• **WHAT TO PRODUCE**:
In the data that follows, find the line containing "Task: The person"; then quote that line and every line after it, exactly, through the last one.

****

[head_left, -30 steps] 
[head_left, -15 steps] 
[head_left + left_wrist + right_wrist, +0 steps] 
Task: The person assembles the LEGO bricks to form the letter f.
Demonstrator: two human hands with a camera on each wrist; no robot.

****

• **ANSWER FOR THE TASK**:
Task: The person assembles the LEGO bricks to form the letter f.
Demonstrator: two human hands with a camera on each wrist; no robot.

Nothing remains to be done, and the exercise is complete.